Тот отвечал, что видел.
— Убивает он меня, Валерьян Николаич, до бесконечности, — жаловалась старушка.
— Да бог с ним, что вы огорчаетесь? Он молод; постареет, женится и переменится.
— Переменится… Нет, как его, дружок, возможно женить? невозможно. Он уж весь до сих пор, до бесконечности извертелся; в господа бога не верит до бесконечности; молоко и мясо по всем постам, даже и в Страшную неделю * ест до бесконечности; костей мертвых наносил
Черненькие апострофы над глазками крошечной робкой старушки задвигались, и она, вздрогнув, залепетала:
— И кроме того, всё мне, друг мой, видятся такие до бесконечности страшные сны, что я как проснусь, сейчас шепчу: «Святой Симеон, разгадай мой сон» * , но все если б я могла себя с кем-нибудь в доме разговорить, я бы терпела; а то возьмите же, что я постоянно одна и постоянно с мертвецами. Я, мои дружочки, отпетого покойника не боюсь, а Варнаша не позволяет их отпеть.
— Ну, вы на него не сердитесь — ведь он добрый.
— Добрый, конечно, он добрый, я не хочу на него лгать, что он зол. Я была его счастливая мать, и он прежде ко мне был добр, даже до бесконечности, пока в шестой класс по философии перешел. Он, бывало, когда домой приезжал, и в церковь ходил, и к отцу Савелию я его водила, и отец Савелий даже его до бесконечности ласкали и по безделице ему кое-чем помогали, но туг вдруг — и сама не знаю, что с ним поделалось: все начал умствовать. И с тех пор, как приедет из семинарии, все раз от разу хуже да хуже, и, наконец, даже так против всего хорошего ожесточился, что на крестинах у отца Захарии зачал на самого отца протопопа метаться. Ах, тяжело это мне, душечки! — продолжала старушка, горько сморщившись. — Теперь опять я третьего дня узнала, что они с акцизничихой, с Бизюкиной, вдруг в соусе лягушек ели! Господи! Господи! каково это матери вынести? А что с голоду, что ль, это делается? Испорчен он. Я, как вы хотите, я иначе и не полагаю, что он испорчен. Мне отец Захария в «Домашней беседе» * нарочно читал там: один благородный сын бесновался, десять человек удержать не могли. Так и Варнава! его никто не удержит. Робость имеет страшную, даже и недавно, всего еще года нет, как я его вечерами сама куда нужно провожала; но если расходится, кричит: «Не выдам своих! не выдам, — да этак рукой машет да приговаривает: — нет; резать всех, резать!» Так живу и постоянно гляжу, что его в полицию и в острог.

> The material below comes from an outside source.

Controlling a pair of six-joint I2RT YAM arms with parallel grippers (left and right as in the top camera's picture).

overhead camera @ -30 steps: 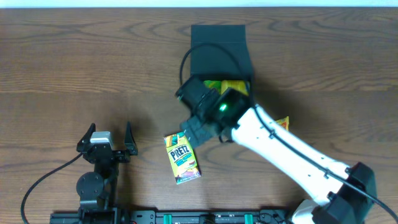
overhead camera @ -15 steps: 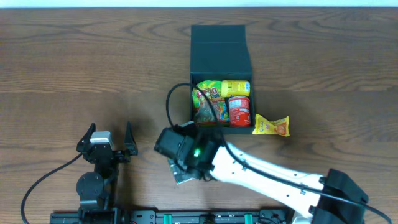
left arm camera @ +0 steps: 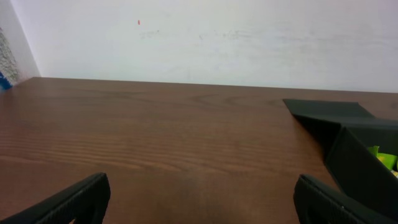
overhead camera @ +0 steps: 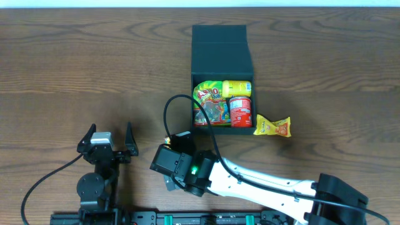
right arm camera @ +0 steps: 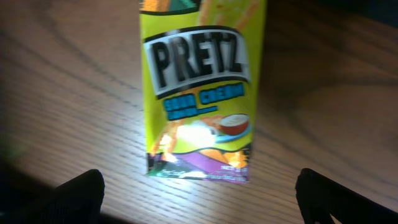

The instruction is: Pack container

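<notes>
The dark teal-grey container [overhead camera: 195,84] stands open at the table's back middle, its lid [overhead camera: 219,45] folded back. It holds a green and red packet [overhead camera: 209,104], a yellow can [overhead camera: 237,88] and a red can [overhead camera: 240,111]. The container's side also shows in the left wrist view [left arm camera: 357,155]. A yellow-green Pretz box [right arm camera: 199,93] lies flat on the table, right in front of my open, empty right gripper [right arm camera: 199,199]. In the overhead view the right gripper [overhead camera: 170,170] covers that box. My left gripper [overhead camera: 106,142] is open and empty at the front left.
A small yellow snack packet [overhead camera: 272,127] lies on the table just right of the container's front corner. The right arm [overhead camera: 262,184] stretches along the front edge. A black cable [overhead camera: 172,109] loops up beside the container.
My right gripper has moved from the container to the front left, down over the Pretz box, which it now hides in the overhead view. The left arm has not moved.
</notes>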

Просвирня опять юркнула, обтерла в кухне платочком слезы и, снова появясь, заговорила:
— Я его, признаюсь вам, я его наговорной водой всякий день пою. Он, конечно, этого не знает и не замечает, но я пою, только не помогает, — да и грех. А отец Савелий говорит одно: что стоило бы мне его куда-то в Ташкент сослать. «Отчего же, говорю, еще не попробовать лаской?» — «А потому, говорит, что из него лаской ничего не будет, у него, — он находит, — будто совсем природы чувств нет». А мне если и так, мне, детки мои, его все-таки жалко… — И просвирня снова исчезла.
— Экое несчастное творение! — прошептала вслед вышедшей старушке молодая дама.
— Уж именно, — подтвердил ее собеседник и прибавил: — а тот болван еще ломается и даже теперь обедать не идет.
— Подите приведите его в самом деле.
— Да ведь упрям, как лошадь, не пойдет.
— Ну как не пойдет? Скажите ему, что я ему приказываю, что я агент тайной полиции и приказываю ему, чтоб он сейчас шел, а то я донесу, что он в Петербург собирается.